▶ [WHAT YOU HAVE TO DO]: Select the lines below containing the word "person".
** EXERCISE DATA follows **
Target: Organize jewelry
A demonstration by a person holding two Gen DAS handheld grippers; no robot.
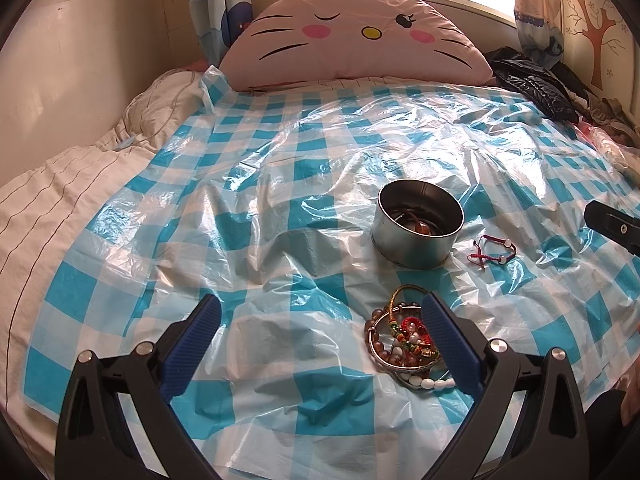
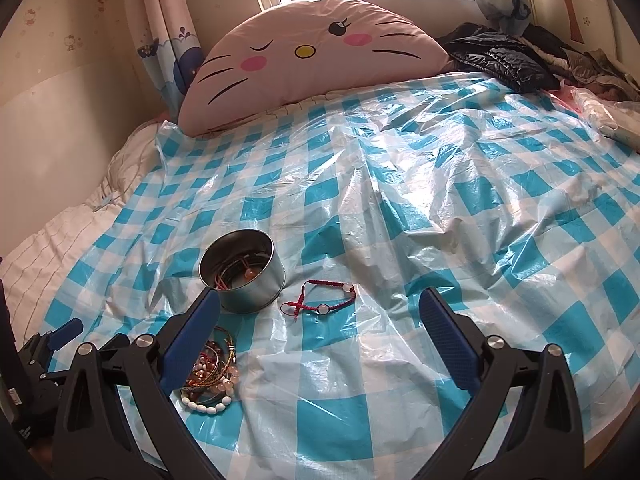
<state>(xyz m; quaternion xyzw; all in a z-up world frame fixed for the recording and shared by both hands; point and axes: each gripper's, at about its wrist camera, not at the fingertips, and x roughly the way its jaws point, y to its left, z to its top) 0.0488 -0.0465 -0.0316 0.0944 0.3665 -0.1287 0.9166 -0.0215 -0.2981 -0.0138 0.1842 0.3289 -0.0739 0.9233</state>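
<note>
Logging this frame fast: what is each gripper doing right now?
Left gripper: open, holding nothing.
Right gripper: open, holding nothing.

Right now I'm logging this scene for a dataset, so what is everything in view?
Metal tin: one, silver, on the sheet, some jewelry already inside.
Red cord bracelet: one, red with pale beads, lying right of the tin.
Bracelet pile: one heap, mixed red, amber, white, gold, near the tin.
Plastic sheet: one, blue-white check, over the bed.
Cat-face cushion: one, pink, at the bed's head.
Dark jacket: one, black, far right.
Left gripper: open, empty.
Right gripper: open, empty.
</note>
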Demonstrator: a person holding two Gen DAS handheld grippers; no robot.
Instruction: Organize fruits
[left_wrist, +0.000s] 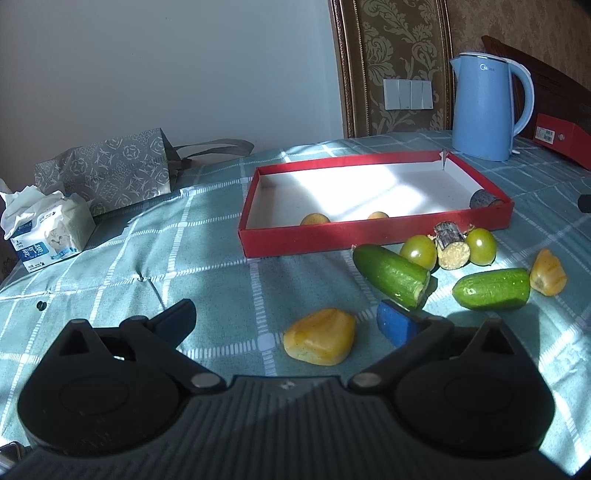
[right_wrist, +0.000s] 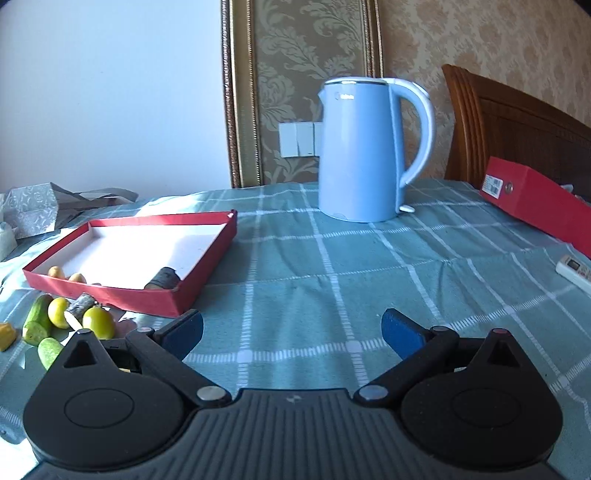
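Observation:
A red tray (left_wrist: 314, 236) with a white floor lies on the checked cloth; it also shows in the right wrist view (right_wrist: 122, 295). It holds two small yellow fruits (left_wrist: 314, 219) and a dark sugarcane piece (left_wrist: 484, 199). In front lie two cucumber halves (left_wrist: 391, 275), two green tomatoes (left_wrist: 419, 252), a sugarcane stub (left_wrist: 451, 246) and two yellow jackfruit pieces (left_wrist: 320, 342). My left gripper (left_wrist: 288, 323) is open, low over the cloth, with the near jackfruit piece between its fingers. My right gripper (right_wrist: 293, 334) is open and empty over bare cloth, right of the tray.
A blue kettle (right_wrist: 360, 151) stands behind the tray. A red box (right_wrist: 535, 199) and a white remote (right_wrist: 576, 271) lie at the right. A tissue pack (left_wrist: 48, 229) and a grey patterned bag (left_wrist: 107, 170) sit at the left.

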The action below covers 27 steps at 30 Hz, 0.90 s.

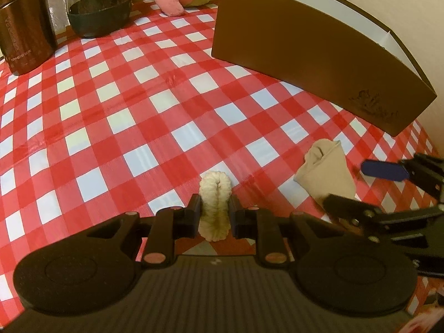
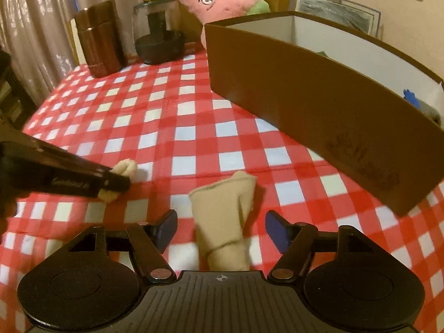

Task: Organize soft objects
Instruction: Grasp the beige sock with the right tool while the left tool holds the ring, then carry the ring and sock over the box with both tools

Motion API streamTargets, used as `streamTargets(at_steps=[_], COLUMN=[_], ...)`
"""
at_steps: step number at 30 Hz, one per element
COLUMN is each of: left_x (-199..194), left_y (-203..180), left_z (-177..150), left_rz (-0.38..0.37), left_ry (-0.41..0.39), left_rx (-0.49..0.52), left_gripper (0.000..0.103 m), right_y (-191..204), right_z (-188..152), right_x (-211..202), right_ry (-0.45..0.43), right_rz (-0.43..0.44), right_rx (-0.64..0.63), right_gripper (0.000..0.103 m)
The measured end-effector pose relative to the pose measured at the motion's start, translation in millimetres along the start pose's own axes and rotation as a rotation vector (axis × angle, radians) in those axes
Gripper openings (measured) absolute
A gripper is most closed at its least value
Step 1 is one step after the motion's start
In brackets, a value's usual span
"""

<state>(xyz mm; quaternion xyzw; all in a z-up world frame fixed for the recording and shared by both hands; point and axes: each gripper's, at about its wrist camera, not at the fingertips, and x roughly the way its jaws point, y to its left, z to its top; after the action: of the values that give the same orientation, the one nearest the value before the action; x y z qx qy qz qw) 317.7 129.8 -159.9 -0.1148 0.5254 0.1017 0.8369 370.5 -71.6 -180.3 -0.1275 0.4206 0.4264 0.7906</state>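
On a red-checked tablecloth [image 2: 194,127], the left gripper [image 1: 215,212] pinches a cream scrunchie [image 1: 215,205]; the right gripper [image 2: 220,229] stands spread around a beige sock [image 2: 224,216], brown box [image 2: 305,105] at two o'clock, sorting unfinished.

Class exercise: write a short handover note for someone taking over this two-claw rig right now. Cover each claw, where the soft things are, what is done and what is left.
Left claw: shut on the cream fuzzy roll, low over the checked tablecloth.
Right claw: open, with the beige folded cloth lying loose between its fingers.
Brown box: open-topped, at the right; something blue shows inside.
Pink plush: behind the box, untouched.
Left to do: box the roll, then the cloth, perhaps the plush.
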Motion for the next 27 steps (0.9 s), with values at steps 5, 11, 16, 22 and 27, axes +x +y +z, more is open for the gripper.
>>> streamTargets(at_steps=[5, 11, 16, 22, 27], left_x=[0.4, 0.2, -1.1, -5.0, -14.0], left_y=[0.2, 1.9, 1.0, -2.3, -5.3], left_z=[0.3, 1.0, 0.4, -0.2, 1.4], left_rz=[0.001, 0.006, 0.008, 0.007, 0.009], left_ry=[0.003, 0.004, 0.003, -0.001, -0.01], left_rx=[-0.003, -0.004, -0.001, 0.014, 0.023], left_gripper=[0.019, 0.019, 0.019, 0.019, 0.019], right_y=[3.7, 2.2, 3.6, 3.1, 1.4], right_z=[2.2, -1.2, -1.7, -2.0, 0.1], right_x=[17.0, 23.1, 20.2, 13.5, 0.3], right_ry=[0.02, 0.034, 0.029, 0.023, -0.001], right_rz=[-0.01, -0.008, 0.008, 0.028, 0.039], right_rx=[-0.039, -0.038, -0.04, -0.02, 0.003], right_gripper=[0.068, 0.039, 0.018, 0.012, 0.012])
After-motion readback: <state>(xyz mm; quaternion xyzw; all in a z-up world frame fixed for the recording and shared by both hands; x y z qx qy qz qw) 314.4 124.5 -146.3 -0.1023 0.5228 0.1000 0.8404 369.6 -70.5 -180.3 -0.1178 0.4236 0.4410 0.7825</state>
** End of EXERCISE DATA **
▶ [EXPECTED ANSWER]:
A demonstration by a person holding two Gen DAS handheld grippers; no robot.
Demonstrator: a person holding two Gen DAS handheld grippers; no robot.

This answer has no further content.